I must refer the reader to the entire chapter for a full exposition of De Quincey’s views on this subject. Despite the bravura style, which makes us in our soberer days listen a little incredulously to these far-fetched sighs and breathings, the passage quoted bears testimony to that apprehension of childhood which De Quincey shared with Wordsworth. Both of these writers were looked upon in their day as somewhat reactionary in their poetical philosophy; so much the more valuable is their declaration of a poetical and philosophical faith which was fundamentally in unison with the political faith that lay behind the outburst of the French Revolution. The discovery of this new continent of childhood by such explorers of the spiritual world marks the age as distinctly as does the discovery of new lands and explorations in the earlier renaissance. It was indeed one of the great signs of the period ushered in by the French Revolution and the establishment of the American republic, that the bounds of the spiritual world were extended. When poverty and childhood were annexed to the poet’s domain, the world of literature and art suddenly became larger.

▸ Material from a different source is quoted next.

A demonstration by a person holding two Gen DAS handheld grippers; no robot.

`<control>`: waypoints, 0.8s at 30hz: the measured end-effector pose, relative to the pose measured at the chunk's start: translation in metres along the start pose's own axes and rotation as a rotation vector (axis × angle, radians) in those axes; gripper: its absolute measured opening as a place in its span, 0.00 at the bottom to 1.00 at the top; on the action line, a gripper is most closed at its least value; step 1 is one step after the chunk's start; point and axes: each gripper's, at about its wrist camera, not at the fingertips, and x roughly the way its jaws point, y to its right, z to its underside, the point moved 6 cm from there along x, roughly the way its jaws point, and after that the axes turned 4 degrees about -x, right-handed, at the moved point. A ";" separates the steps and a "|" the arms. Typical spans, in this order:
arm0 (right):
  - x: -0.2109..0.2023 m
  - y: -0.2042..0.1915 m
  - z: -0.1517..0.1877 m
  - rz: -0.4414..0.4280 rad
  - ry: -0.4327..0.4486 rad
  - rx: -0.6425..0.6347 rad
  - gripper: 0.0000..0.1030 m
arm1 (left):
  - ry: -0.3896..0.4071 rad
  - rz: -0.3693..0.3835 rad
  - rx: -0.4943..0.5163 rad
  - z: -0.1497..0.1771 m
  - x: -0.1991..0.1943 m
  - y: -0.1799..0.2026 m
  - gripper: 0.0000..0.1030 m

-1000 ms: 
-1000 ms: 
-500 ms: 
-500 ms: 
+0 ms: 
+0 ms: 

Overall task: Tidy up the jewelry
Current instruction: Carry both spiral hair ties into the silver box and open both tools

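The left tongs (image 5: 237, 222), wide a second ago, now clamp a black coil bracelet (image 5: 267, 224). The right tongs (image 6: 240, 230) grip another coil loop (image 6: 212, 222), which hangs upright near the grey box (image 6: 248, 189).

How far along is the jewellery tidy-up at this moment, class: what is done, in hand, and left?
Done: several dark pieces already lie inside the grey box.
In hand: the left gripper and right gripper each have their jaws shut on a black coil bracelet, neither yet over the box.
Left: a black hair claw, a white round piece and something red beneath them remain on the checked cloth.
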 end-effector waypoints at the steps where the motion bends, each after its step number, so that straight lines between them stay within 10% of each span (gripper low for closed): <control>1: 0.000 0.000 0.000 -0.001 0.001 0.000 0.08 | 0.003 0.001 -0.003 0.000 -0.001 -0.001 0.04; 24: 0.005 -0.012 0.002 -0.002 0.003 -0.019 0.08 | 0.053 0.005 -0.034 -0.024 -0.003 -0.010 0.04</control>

At such times there are likely to be singular exhibitions of genius, which are ill-understood in contemporary life, but are perceived by later observers to be part and parcel of the age in which they occur. Something like this may be said of the pictures and poems of William Blake, who was a visionary in a time when a red flame along the horizon made his spiritual fires invisible. He has since been rediscovered, and has been for a generation so potent an influence in English art that we may wisely attend to him, not merely as a person of genius, but as furnishing an illustration of some of the deep things of our subject.